The logic is that China’s domestically developed large AI models are widely used overseas, supported by strong infrastructure—GPU servers, cloud resources, model R&D, and API platforms.
In short, it’s about digital exports of computing + power, aligned with national strategic development.
This sector is the most complete in the current market tiers and one of the main directions for next week’s play. Last Friday’s first board showed that the sector’s low positions did not fully explode, mostly showing abnormal moves. The chip structure remains healthy, as most domestic power companies have been consolidating in 2025. The collective abnormal move at the end of Friday indicates potential for further growth.
The key is whether the sector can produce a core top with a one-word board or continuous upgrades, which is a prerequisite for sector strengthening. Yunnan Energy Holdings’ breakthrough supports market and sector sentiment. For those not involved, Yunnan Energy Holdings is more about valuation anchoring. Observe the first gap support, and focus on whether it can hold high levels. Avoid violent declines; if a sharp drop occurs, sector expectations will diminish.
The main focus for next week is whether the sector can achieve a second or third-tier breakout, whether a core top appears, or whether continuous upward movement occurs. If Yunnan Energy Holdings continues to break through or gaps, core stocks will keep rising, and speculative sentiment will intensify.

Sector analysis:
2. AI hardware
Mainly driven by Nvidia-related industry chains, especially upcoming new products at GTC in March—last year Rubin, this year LPU Feynman. Short-term strength in optical fiber, electronic fabrics, etc. MLCC price increases are also a fermentation factor.
If market style shifts after the holiday, the focus will be on trend sectors. The previous rally around 4000 points was driven by tech, especially commercial aerospace. Currently, the index is near a small plateau, but external tensions will likely keep the index under pressure next week. This is short-term; long-term impact is limited.
Next, if a theme is to lead the index higher, the market’s carriers need to return to trend-based movements. From next week, institutional trend stocks should be a focus.

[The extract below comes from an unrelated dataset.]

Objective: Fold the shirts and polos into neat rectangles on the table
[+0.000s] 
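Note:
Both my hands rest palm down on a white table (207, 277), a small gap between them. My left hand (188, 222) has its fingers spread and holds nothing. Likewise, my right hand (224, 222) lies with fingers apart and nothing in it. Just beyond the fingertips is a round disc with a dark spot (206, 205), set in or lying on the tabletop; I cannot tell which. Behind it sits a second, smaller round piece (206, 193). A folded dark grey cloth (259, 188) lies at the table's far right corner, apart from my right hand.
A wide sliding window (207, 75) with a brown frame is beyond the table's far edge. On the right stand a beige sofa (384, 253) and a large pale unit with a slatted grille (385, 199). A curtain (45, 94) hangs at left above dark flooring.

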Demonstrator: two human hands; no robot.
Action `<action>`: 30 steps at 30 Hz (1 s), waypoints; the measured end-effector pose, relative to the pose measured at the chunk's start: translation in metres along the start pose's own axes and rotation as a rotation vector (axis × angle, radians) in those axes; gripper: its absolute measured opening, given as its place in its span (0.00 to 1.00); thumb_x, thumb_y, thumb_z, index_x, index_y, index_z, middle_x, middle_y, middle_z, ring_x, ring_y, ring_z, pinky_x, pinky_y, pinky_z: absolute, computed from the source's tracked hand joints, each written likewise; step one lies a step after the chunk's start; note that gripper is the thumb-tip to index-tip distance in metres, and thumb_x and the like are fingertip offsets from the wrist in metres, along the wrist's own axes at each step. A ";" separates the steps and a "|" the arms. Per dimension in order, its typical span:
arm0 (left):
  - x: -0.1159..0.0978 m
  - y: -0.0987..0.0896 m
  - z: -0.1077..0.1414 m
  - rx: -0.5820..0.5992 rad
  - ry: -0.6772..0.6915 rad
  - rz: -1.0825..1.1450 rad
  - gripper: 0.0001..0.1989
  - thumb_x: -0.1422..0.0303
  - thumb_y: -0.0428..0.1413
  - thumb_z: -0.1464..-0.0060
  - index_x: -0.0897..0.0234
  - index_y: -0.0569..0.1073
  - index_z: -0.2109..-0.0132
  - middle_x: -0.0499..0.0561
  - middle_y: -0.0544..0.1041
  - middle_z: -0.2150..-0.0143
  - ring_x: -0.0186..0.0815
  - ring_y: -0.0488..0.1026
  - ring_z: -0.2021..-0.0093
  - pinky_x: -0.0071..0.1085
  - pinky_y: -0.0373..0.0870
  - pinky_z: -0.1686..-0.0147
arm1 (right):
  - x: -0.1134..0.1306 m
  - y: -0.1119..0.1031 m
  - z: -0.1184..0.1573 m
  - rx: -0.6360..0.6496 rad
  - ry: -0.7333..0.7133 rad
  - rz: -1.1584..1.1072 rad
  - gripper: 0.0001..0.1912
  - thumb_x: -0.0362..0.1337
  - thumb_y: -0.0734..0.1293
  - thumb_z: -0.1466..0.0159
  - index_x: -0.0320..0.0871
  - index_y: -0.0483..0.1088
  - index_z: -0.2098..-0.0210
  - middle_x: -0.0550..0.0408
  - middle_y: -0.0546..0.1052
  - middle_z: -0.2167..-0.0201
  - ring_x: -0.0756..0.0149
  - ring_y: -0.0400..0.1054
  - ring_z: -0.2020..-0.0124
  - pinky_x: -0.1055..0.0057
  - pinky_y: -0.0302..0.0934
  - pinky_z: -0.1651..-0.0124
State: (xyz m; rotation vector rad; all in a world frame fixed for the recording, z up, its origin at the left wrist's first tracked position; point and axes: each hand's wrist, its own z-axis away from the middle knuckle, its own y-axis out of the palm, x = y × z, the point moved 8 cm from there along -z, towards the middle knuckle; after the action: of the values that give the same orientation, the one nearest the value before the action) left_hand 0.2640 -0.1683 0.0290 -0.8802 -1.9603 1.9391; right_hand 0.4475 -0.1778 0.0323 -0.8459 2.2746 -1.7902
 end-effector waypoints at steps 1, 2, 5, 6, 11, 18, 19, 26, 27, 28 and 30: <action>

The 15th Five-Year Plan is clearer, prioritizing commercial aerospace. This week, Nvidia’s LPU Feynman chain led a wave. If the index continues to resonate after breaking through, it will confirm the current capital attribute—returning to tech dominance. If the index pulls back, these sectors will follow, and whether the next rally can continue or new themes emerge depends on short-term details.
Fundamentally, optical fiber remains an old crossing theme. On Friday, the market showed divergence—funds mainly bought high and sold low. Longfei Fiber, Fenghuo Telecom, Hengtong Optic, and Tongguang Cable showed different reactions. The mainboard’s emerging star is Zhongtian Technology.
The key is whether Changfei Fiber can test the 10-day moving average and then rally again. If not, expectations should be lowered. The early trend analysis has been discussed clearly before; the first session of the live “Trend Timing” covered this systematically. For those not participating in institutional stocks, watching the replay will be very helpful.
Second, electronic fabrics sector saw sharp correction on Friday. Nvidia remains in correction, so Monday may see continuation of divergence. Focus on whether international composite materials and Feilihua can support. After the market’s early decline, funds rebounded, and support at the 7-day moving average is crucial.

3. Two Sessions themes
Key dates: March 4-5, this Wednesday and Thursday.
Last Thursday, the market reacted to the ecological environment law, but on Friday, the initial enthusiasm was met with profit-taking. Still, the first boards in this sector continued to ferment, indicating ongoing sector strength. The sector is one of the early movers, and next week, with news stimuli, it remains a key focus. Last year, after the Two Sessions, the market focused on deep-sea economy, with stocks like JuLi SuoGu and ShenKai. This year, new directions are expected. The first board in ecological environment was China Tianying, which showed sector strength. Next Monday’s performance is critical. If it continues to advance, sector inflow remains. The key nodes are Zhongke Environmental Protection and Qidi Environment, but Friday’s failure to upgrade indicates a potential gap.
Why mention this sector separately? Two reasons:
First, the chip structure is at a low position, with less selling pressure, making it a new direction.
Second, the sector is large with many subdivisions—water environment, air, solid waste, bioenergy, dual carbon—all capable of supporting a rally. This is a speculative analysis; whether the market recognizes it depends on next week’s feedback. Currently, only a few stocks have shown signs of fermentation, which serve as anchors. Keep an eye on next week.

4. Other sectors
(1) Chemical sector:
Post-holiday, chemicals received unified capital support, with small stocks showing strength. By Friday, Chengxing’s limit-down caused sector hesitation, mostly retracing. Weekend tensions from Iran-U.S. conflict keep some recovery expectations alive.
Mainly affecting methanol, urea, and sulfur. Methanol, represented by Golden Bull Chemical, and urea, led by Jinjingda, are key. Friday’s weak performance suggests watching whether funds will re-enter next week. Sulfur, as an additive, is linked to Yuntianhua.
Chemical themes often follow capital imitation. Last year, Zhongyida led multiple waves. Short-term, potential stocks may mimic this. The conflict will influence Monday’s trend. The three core stocks mentioned are top priorities for observation.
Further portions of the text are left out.